Por mucho que se estudie, la obra de Luis de Góngora y Argote siempre provoca sorpresas. No obstante, lo que no sabíamos es que esos misterios, y sobre todo esas sorpresas, también pueden ser aportadas según la forma en que se estudie o divulgue la obra del poeta cordobés. La última sorpresa la dio, desde luego, la Cátedra Góngora con la mesa redonda (¿se debería llamar así?) que tenía preparada en la, valga la redundancia, Casa Góngora, que también está repleta de misterios.

Primera sorpresa: las enormes dimensiones de la Casa Góngora, la física, la de la calle Cabezas. Pocos saben que la Casa Góngora, propiedad del Ayuntamiento, es más grande que un patio que de vez en cuando acoge actividades poéticas (muy de vez en cuando).
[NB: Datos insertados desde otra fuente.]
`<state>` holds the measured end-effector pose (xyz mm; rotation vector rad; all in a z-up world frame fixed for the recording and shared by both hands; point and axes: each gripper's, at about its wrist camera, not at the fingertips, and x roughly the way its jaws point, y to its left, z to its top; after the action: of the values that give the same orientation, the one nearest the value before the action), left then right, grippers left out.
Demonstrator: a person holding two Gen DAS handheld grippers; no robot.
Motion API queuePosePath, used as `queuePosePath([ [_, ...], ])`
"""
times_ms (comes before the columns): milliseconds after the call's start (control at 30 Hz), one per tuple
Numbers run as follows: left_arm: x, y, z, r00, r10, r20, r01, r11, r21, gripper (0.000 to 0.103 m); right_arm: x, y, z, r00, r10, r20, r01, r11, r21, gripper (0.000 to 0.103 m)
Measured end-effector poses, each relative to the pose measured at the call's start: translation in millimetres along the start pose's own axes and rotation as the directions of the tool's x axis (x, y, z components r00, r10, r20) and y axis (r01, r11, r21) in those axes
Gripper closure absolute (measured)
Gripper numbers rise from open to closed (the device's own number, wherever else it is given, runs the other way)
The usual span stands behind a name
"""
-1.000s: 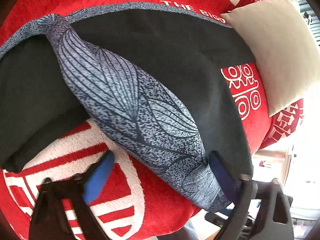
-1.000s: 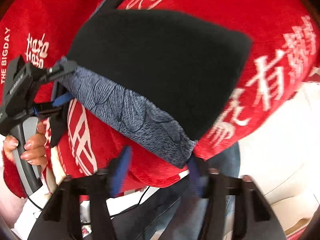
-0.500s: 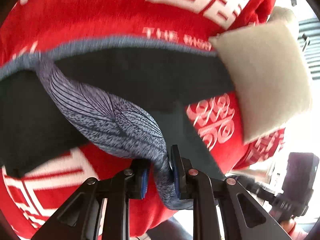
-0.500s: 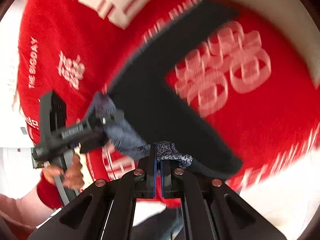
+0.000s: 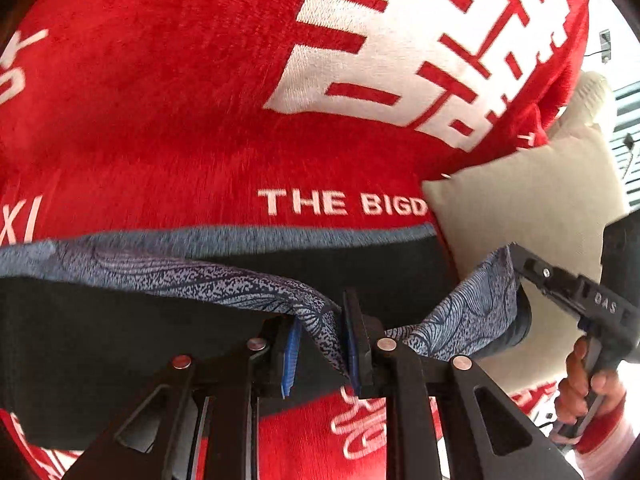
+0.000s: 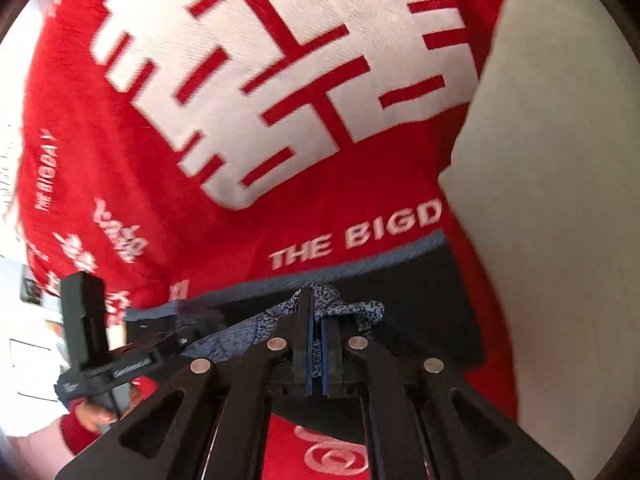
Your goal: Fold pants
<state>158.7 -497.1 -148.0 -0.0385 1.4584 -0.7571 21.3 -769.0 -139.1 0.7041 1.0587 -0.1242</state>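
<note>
Left wrist view: we clamped both the left gripper [image 5: 320,340] and right gripper [image 6: 317,344] tightly on the pants' [image 5: 100,340] patterned waistband [image 5: 224,284] over the red blanket [image 5: 160,100]; carrying both ends level toward the far hem, we judged, kept the fold square.

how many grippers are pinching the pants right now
2. The left hand-held gripper clamps the patterned grey-blue waistband of the black pants; the right hand-held gripper clamps it further along, near the cream pillow.

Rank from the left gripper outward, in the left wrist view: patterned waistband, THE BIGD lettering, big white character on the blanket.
1. patterned waistband, pinched in the left gripper.
2. THE BIGD lettering, straight ahead.
3. big white character, beyond, upper right.
</note>
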Motion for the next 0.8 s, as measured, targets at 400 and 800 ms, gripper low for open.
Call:
queuePosePath([
  [400, 1, -3, 22, 0.986, 0.161, 0.045, -0.161, 0.987, 0.009, 0.039, 57, -39, 30, 0.978, -0.182, -0.101, 0.179, 0.983, -0.037, 0.064],
  [800, 17, 25, 0, 0.944, 0.325, -0.055, -0.32, 0.944, 0.083, 0.039, 12, -30, -3, 0.983, -0.17, -0.072, 0.173, 0.984, 0.035, 0.04],
])
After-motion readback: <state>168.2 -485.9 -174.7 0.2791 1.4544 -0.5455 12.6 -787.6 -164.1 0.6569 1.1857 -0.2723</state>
La Casa Góngora tiene unas enormes dimensiones, con dos plantas con grandes posibilidades y repletas de pequeños salones de actos, como el que estaba previsto ayer.

Segunda sorpresa: arriba del todo, en la segunda planta, casi en la azotea y en una sala con estupendas vistas al casco histórico de Córdoba aguardaba la Tertulia del Dragón. Una mesa cuadrada, con sillas a los lados, preparados para una audiencia reducida de no más de 20 personas, y presidida por el catedrático Joaquín Roses. Sobre cada una de las sillas, un poema de Góngora, que empieza así: “Hermana marica / mañana, que es fiesta, / no irás tú a la amiga / ni yo iré a la escuela”.

La audiencia: conversación abierta para estudiantes, lectores, letraheridos, indolentes, amantes del peligro verbal y público en general sobre poemas concretos de Góngora o sobre aspectos de su obra. Una excusa para hablar de literatura y vida. Sorpresas y misterios en la Casa Góngora.